La prima impressione è quella di un Paese a un passo dalla guerra, sottoposto a minacce esterne gravissime. Il Comitato per l’ordine e la sicurezza pubblica presieduto dal ministro Salvini ha sfornato l’idea di schierare la Marina militare e la Guardia di Finanza per «blindare i porti» italiani, ma in realtà per contrastare gli sbarchi spontanei dalle coste africane, di rafforzare la sorveglianza dei mari ricorrendo a radar e aerei militari, di rilanciare per l’ennesima volta gli accordi con la Tunisia per il controllo delle partenze e per i rimpatri: ossia di finanziare un governo nordafricano affinché s’impegni maggiormente nell’ingrato compito di guardia di frontiera esterna. Surreale suona poi la decisione di regalare altre dieci motovedette alla Libia in guerra, quando anche si è dovuto riconoscere che i porti di quel Paese non sono sicuri: a che cosa serviranno, se non a riportare indietro verso le sue coste persone in cerca di asilo?

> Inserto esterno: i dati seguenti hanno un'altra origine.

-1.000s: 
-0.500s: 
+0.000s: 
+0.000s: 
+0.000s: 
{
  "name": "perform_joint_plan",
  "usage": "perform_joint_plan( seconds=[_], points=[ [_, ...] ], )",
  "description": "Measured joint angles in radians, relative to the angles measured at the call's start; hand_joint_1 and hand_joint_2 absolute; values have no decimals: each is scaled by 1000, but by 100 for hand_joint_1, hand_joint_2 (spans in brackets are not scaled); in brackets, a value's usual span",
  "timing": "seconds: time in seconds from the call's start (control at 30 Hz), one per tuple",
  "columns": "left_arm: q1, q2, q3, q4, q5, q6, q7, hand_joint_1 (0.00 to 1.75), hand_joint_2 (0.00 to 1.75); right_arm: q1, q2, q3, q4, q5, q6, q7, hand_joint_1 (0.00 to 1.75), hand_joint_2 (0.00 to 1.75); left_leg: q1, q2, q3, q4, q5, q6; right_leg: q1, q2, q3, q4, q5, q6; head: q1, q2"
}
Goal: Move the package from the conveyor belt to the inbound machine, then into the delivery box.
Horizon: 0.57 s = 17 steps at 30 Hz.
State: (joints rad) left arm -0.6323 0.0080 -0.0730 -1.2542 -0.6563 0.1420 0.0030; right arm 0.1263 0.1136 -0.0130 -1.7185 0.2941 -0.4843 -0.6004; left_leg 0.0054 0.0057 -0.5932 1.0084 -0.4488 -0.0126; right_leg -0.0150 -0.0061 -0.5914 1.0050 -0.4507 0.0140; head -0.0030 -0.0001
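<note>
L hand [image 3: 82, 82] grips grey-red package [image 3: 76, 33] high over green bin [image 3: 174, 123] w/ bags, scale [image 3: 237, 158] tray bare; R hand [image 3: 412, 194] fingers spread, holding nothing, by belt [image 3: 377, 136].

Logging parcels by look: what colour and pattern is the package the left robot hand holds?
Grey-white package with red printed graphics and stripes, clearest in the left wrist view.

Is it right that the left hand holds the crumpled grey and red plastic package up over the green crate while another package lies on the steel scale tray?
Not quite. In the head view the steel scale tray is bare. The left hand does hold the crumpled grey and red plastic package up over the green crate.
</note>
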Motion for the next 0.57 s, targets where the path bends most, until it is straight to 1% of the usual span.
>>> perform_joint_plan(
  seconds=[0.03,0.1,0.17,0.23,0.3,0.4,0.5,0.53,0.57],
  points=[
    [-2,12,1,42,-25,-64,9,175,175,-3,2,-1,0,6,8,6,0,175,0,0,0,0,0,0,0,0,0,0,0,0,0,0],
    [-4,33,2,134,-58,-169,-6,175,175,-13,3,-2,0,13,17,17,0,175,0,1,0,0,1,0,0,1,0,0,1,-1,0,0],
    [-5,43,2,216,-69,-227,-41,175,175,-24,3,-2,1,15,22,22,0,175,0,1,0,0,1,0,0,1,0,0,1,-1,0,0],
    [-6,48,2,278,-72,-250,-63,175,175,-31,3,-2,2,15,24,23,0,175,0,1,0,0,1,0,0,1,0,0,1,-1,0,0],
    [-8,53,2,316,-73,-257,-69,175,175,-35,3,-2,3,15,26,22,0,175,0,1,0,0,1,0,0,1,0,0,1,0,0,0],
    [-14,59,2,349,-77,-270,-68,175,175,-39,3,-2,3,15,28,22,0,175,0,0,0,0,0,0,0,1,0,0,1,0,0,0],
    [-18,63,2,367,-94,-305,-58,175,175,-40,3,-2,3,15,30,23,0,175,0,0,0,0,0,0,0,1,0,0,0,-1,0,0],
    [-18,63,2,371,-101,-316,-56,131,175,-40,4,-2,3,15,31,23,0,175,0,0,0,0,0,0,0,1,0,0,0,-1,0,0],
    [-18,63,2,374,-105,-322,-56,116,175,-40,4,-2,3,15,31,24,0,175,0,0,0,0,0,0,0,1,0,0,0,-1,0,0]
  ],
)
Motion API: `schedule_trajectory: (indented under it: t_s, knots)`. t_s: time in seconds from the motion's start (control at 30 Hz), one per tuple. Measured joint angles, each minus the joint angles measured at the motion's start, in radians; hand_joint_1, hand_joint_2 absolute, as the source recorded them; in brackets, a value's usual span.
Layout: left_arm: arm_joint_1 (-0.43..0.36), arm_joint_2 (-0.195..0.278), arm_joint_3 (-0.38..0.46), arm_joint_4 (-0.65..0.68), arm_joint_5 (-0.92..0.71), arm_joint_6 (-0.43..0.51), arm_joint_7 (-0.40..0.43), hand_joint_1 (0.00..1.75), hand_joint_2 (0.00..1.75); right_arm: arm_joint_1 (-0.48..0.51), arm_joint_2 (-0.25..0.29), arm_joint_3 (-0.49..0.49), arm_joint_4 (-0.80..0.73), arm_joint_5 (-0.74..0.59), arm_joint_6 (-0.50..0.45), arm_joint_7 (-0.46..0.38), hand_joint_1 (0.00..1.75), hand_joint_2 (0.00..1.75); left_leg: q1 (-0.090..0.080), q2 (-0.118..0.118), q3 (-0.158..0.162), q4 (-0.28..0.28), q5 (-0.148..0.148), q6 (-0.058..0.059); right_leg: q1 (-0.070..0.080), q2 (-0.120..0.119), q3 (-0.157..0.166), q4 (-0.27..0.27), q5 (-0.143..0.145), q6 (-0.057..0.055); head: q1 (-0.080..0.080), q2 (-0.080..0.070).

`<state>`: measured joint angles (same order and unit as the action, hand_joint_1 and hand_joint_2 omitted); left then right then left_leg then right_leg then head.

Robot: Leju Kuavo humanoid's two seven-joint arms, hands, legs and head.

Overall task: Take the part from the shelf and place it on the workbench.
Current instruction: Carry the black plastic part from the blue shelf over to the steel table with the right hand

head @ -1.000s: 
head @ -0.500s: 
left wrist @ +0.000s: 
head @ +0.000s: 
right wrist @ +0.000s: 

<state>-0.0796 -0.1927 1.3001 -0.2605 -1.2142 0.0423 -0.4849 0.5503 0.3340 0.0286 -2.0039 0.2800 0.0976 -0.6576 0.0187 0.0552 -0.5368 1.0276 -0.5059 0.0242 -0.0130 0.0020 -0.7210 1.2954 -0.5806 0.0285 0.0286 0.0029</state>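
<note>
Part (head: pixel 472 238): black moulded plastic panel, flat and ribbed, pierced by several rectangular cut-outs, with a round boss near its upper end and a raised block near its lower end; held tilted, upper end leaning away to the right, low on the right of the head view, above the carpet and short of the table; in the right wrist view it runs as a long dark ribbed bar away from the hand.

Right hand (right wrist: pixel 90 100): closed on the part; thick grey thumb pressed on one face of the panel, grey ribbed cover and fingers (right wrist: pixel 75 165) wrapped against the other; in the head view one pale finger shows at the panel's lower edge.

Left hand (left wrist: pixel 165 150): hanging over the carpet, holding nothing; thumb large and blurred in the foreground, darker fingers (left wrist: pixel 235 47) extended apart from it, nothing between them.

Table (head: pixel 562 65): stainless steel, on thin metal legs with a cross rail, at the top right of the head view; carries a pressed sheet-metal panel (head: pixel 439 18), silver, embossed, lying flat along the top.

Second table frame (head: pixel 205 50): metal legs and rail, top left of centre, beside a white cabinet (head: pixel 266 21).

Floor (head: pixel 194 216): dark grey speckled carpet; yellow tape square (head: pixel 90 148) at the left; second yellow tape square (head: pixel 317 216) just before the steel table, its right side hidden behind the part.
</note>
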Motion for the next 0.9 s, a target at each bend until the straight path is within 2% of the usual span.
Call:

Ammesso che sia mai esistita un’'emergenza sbarchi', parte essenziale della retorica nazional-populista dell’'invasione', consideriamo i dati per comprendere se qualche ragione obiettiva possa giustificare l’attuale chiamata alle armi in difesa dei confini marittimi del nostro Paese. Tra gennaio e giugno 2019 sono arrivati via mare in Europa circa 36 mila migranti contro circa 48 mila nello stesso periodo del 2018 (ecco la fonte ). Dunque nel complesso il fenomeno è in calo. I governi della Ue, grazie ai controversi accordi con Turchia, Niger e Libia, sono riusciti a ridurre drasticamente le partenze e a sfuggire ai loro obblighi umanitari. Per di più l’Italia ne è coinvolta ormai solo marginalmente. In testa alla classifica è tornata la Grecia, con oltre 18.000 arrivi nel primo semestre di quest’anno, seguita dalla Spagna con circa 13.000. L’Italia ne ha registrati 2.769, contro un migliaio della piccola Malta così spesso presa a bersaglio.

Tre riflessioni s’impongono. La nuova enfasi sui confini non ha basi obiettive: è simbolica ed emotiva, oltre che selettiva. Non riguarda né i migranti dall’Est europeo, né i diportisti di ogni nazionalità che accedono ai porti come turisti. Trasforma piccoli numeri di persone in stato di necessità in minacce esiziali per la sicurezza nazionale e l’ordine sociale. Assomiglia a quanto avviene negli Stati Uniti di Trump: il presidente vuole ricorrere a una misura di emergenza e quindi ai fondi del Pentagono per completare il muro, mentre due immigrati irregolari su tre arrivano negli Stati Uniti per altre strade.

In secondo luogo, l’insistenza sull’industria delle migrazioni, ossia sui vari attori legali e illegali che lucrano su chi dal Sud del mondo chiede di attraversare delle frontiere in teoria inaccessibili, tende a far dimenticare i robusti interessi che si muovono alle spalle del fronte opposto, quello dell’industria del controllo delle migrazioni: produzione di tecnologie sempre più sofisticate di identificazione delle persone, investimenti in radar, droni, aerei e altri strumenti per il controllo dei punti di transito, riconversione di tecnologie e apparati militari a scopi di sorveglianza delle frontiere, dispiegamento di forze militari per compiti impropri di polizia. Produzione e vendita di motovedette, viene da aggiungere. In terzo luogo si profila una battaglia culturale decisiva per l’identità, i valori- guida, il futuro stesso della nostra civiltà. Un passo dopo l’altro le persone in cerca di scampo vengono sempre più identificate come pericolosi invasori, come nemici della nazione. Chi li soccorre viene criminalizzato, perseguito dalla giustizia, esecrato sui social media (e non solo) per aver collaborato alla violazione dei sacri confini della patria. Accoglienza, solidarietà, diritti umani sono diventati disvalori per il pensiero politico prevalente. Si vorrebbe mettere a tacere persino il Papa, che ha ricordato ancora una volta, e secondo un insegnamento costante del magistero cattolico, che «per Dio nessuno è straniero». Con ogni evidenza, non si tratta soltanto di accogliere dei profughi, ma di definire i valori su cui intendiamo fondare la nostra convivenza e il nostro futuro.